*Exercise directions*.
The required answer is the data below, restated word for word with images omitted.

*Information shown*.
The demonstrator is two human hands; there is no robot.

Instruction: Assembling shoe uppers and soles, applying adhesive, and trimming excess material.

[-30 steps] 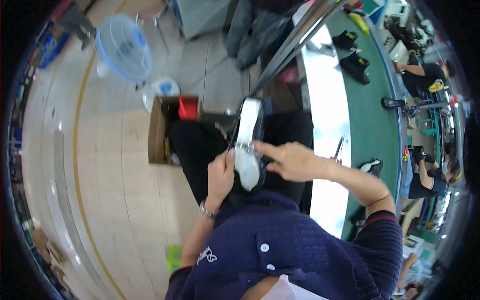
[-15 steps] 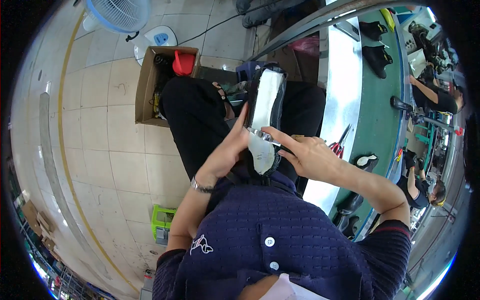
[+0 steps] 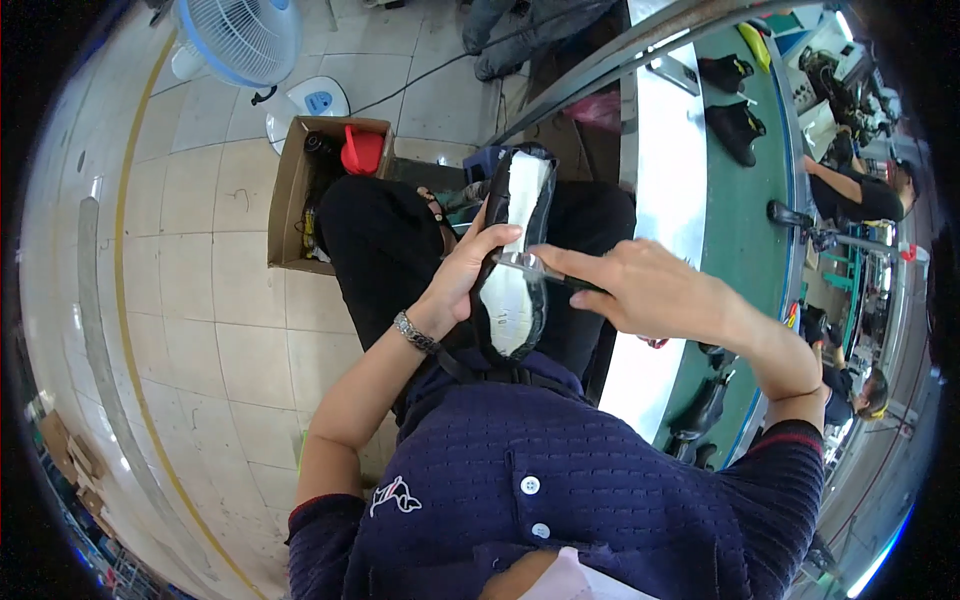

*Exercise solution*.
The demonstrator is two human hands; there is no robot.

Instruction: Assembling shoe uppers and soles, applying adhesive, and trimming excess material.

[-30 steps] 
[-15 steps] 
[+0 steps] 

That completes the answer to the exercise.